The problem => Pull each line containing "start" out of the data and copy it.

Supplied material =>
═══

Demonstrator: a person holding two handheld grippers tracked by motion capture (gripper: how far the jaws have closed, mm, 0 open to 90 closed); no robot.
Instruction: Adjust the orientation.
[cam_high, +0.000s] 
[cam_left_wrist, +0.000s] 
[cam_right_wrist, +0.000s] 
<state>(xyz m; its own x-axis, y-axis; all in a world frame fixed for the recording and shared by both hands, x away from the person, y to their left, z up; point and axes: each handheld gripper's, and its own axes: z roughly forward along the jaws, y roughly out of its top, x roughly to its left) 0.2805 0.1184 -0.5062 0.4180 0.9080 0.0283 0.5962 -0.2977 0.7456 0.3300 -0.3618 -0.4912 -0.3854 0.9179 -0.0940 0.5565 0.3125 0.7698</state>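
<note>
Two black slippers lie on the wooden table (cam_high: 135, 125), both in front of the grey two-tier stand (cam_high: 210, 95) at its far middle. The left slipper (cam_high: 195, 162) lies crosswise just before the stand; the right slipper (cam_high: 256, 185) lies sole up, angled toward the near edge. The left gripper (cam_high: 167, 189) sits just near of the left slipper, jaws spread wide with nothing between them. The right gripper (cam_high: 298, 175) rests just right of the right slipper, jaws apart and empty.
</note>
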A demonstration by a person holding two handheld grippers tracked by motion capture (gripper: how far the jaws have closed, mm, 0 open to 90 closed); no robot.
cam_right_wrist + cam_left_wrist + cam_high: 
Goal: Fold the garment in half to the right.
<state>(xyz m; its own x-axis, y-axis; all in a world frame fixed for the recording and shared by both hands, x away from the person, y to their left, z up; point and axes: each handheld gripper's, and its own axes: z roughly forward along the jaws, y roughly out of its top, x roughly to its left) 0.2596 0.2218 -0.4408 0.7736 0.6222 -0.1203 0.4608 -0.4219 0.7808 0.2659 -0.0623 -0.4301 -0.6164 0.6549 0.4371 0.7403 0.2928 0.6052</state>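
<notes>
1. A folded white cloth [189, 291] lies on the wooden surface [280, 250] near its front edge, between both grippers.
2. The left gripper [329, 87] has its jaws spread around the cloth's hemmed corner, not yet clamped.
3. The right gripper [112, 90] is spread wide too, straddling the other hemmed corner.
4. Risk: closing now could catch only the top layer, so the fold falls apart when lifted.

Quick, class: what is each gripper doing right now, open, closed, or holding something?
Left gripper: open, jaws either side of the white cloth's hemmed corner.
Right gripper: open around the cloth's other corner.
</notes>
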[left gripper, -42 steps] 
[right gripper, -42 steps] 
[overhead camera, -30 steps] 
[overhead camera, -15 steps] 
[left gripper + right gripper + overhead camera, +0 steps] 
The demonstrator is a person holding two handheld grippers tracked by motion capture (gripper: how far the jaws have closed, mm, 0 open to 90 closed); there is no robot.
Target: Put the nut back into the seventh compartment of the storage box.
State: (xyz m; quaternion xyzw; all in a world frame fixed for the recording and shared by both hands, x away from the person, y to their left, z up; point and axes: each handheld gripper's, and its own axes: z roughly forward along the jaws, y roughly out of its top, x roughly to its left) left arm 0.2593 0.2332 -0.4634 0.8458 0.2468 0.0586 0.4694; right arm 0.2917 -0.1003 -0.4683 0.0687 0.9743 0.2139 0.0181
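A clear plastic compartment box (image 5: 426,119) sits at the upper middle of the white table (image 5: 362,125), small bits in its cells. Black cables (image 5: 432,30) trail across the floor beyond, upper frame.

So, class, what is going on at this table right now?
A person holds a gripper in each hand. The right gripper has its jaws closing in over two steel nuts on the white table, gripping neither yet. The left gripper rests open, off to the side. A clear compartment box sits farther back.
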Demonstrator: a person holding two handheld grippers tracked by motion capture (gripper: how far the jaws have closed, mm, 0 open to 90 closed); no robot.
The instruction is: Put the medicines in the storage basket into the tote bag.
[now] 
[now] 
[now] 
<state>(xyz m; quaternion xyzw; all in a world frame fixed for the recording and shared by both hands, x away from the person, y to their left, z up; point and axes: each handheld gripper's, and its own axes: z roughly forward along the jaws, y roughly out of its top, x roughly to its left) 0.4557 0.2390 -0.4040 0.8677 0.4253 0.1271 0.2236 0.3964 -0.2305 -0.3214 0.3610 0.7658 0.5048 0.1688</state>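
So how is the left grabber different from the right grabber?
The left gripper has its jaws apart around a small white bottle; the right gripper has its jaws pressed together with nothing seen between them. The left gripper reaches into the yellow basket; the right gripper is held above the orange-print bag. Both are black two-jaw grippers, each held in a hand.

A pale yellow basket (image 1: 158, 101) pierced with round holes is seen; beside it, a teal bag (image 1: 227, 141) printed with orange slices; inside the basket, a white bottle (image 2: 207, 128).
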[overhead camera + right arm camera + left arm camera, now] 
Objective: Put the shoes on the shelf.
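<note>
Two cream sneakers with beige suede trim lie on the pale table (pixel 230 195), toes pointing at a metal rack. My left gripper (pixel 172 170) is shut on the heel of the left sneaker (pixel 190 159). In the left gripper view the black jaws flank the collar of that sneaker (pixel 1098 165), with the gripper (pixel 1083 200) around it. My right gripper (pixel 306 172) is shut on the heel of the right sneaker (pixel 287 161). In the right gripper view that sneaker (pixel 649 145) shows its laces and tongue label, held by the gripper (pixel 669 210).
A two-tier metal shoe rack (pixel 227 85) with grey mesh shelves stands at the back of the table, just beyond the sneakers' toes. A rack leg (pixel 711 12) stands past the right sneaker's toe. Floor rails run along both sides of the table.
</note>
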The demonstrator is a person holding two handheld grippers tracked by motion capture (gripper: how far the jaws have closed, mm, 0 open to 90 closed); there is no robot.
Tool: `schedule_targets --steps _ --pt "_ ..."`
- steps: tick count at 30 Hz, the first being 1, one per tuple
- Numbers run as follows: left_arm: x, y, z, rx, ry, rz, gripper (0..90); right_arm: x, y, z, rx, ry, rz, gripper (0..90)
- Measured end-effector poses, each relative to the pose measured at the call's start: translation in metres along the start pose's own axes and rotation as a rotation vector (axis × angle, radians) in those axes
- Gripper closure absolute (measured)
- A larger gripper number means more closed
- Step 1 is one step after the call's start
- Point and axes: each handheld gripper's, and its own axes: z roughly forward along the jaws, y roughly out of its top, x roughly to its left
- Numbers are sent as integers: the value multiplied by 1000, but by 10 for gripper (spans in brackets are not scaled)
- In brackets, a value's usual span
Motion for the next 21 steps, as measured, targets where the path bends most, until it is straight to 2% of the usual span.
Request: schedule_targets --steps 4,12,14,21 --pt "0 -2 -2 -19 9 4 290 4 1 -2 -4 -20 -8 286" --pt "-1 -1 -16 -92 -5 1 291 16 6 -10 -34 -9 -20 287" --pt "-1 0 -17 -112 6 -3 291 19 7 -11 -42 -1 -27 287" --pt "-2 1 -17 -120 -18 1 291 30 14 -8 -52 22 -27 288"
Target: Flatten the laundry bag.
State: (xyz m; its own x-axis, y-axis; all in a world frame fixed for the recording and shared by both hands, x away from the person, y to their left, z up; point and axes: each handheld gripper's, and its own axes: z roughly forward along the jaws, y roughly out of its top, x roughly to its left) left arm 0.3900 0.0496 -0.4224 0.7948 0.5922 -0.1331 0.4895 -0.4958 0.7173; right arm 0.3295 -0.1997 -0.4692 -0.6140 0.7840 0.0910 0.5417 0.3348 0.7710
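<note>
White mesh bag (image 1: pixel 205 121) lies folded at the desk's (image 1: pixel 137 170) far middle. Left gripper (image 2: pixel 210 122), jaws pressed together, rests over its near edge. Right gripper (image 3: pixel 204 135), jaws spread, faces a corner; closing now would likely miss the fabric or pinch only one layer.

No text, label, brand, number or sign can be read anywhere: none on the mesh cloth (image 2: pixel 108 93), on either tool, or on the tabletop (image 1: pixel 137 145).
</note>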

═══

Solution for this exercise =>
- Measured end-effector poses, each relative to the pose measured at the call's start: translation in metres along the start pose's own axes and rotation as a rotation vector (axis × angle, radians) in those axes
- Step 1 is one step after the call's start

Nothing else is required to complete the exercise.